Le relèvement du crédit d’enlèvement à la douane ivoirienne entrera en vigueur dans le courant de l’année 2026. Dans un communiqué publié ce jeudi 20 novembre, le syndicat des transitaires a souhaité un report de cette mesure jusqu’à fin 2028.
Le relèvement du crédit d’enlèvement à la douane ivoirienne est un coup pour de nombreux transitaires. Fin 2024, le gouvernement annonçait une hausse du crédit d’enlèvement auprès de la douane ivoirienne. A cette époque, Tiémoko Assalé avait protesté contre cette mesure, arguant qu’elle pourrait mettre au chômage plusieurs jeunes entrepreneurs ivoiriens. A l’approche de la mise en vigueur de cette mesure, c’est le syndicat des transitaires qui tente désormais d’interpeller le gouvernement ivoirien sur ce relèvement du crédit d’enlèvement à la douane :
«Le Syndicat Autonome des Transitaires de Côte d’Ivoire (SYNAT-CI), soucieux de l’avenir de la corporation dont il a librement pris la décision de porter la voix, va s’illustrer une fois de plus en tirant la sonnette d’alarme pour porter à la connaissance du public, une situation qui, si on n’y prend garde, signera la mort programmée de plusieurs petites et moyennes entreprises ivoiriennes du secteur du transit douane, et privera des milliers de familles de leurs sources de subsistance… Le 19 décembre 2024, la Direction Générale des Douanes (DGD) prenait la décision par la circulaire n° 2334 de relever de 25 à 50 millions de francs cfa le niveau du crédit d’enlèvement minimum exigé pour exercer la profession de commissionnaire en douane agréé (CDA).
Aujourd’hui, c’est-à-dire, juste un an après cette augmentation dont les séquelles sont encore béantes, elle projette de mettre en exécution un projet d’une seconde augmentation, en portant ledit crédit à 100 millions et la caution à 50 millions de fcfa, soit augmentation arithmétique de 400% pour le crédit et de 100% pour la caution en espace d’un an.», lisons-nous dans le communiqué du SYNAT-CI. Les transitaires réunis au sein de cette association syndicale dénoncent une décision prise sans concertation préalable avec des acteurs concernés.
Le SYNAT-CI a d’ailleurs appelé le gouvernement à engager des concertations inclusives.
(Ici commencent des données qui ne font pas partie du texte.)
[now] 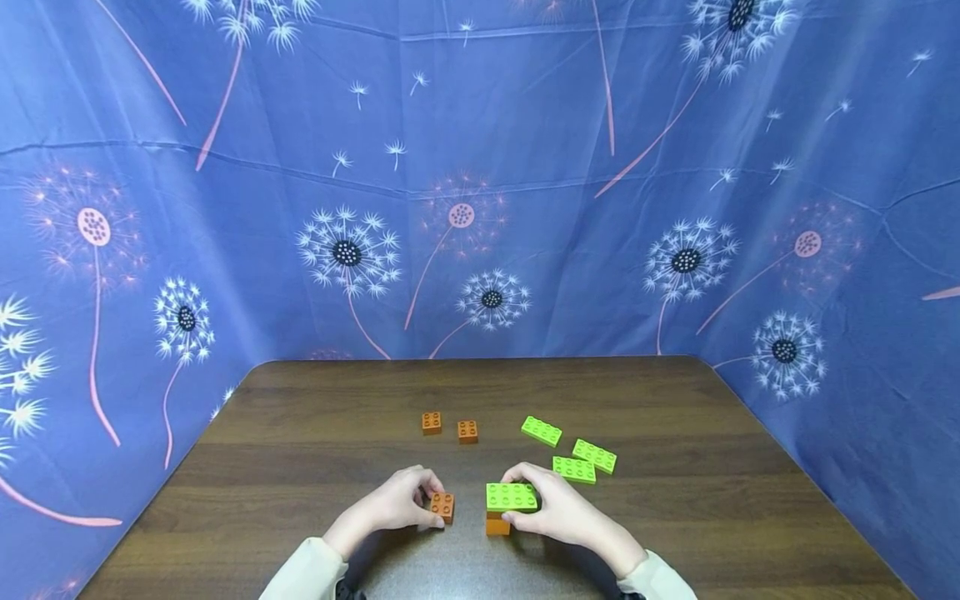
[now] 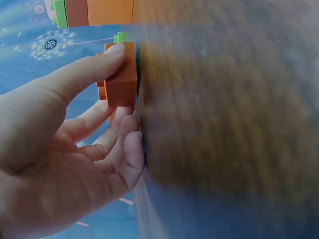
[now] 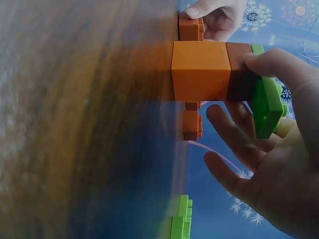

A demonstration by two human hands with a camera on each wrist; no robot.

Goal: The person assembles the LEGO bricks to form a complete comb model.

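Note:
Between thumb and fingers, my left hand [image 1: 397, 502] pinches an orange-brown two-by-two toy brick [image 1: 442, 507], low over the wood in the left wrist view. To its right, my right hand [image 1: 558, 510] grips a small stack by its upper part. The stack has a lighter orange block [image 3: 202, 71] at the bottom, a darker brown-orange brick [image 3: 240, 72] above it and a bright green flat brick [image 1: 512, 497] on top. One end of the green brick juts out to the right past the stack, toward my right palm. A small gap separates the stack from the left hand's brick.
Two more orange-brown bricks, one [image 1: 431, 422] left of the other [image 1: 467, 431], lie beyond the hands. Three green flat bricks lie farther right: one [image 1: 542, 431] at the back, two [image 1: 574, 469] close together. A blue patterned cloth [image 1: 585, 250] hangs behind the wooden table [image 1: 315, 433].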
Le syndicat appelle aussi le gouvernement à reporter l’entrée en vigueur de cette mesure prévue pour janvier 2026 : «Reporter toute augmentation éventuelle du crédit d’enlèvement et de la caution à fin 2028», explique le SYNAT-CI. L’entrée en vigueur du relèvement du crédit d’enlèvement à la douane ivoirienne pourrait pousser les transitaires à revaloriser les coûts de leurs prestations, ce qui aura inéluctablement une incidence sur le coût des véhicules.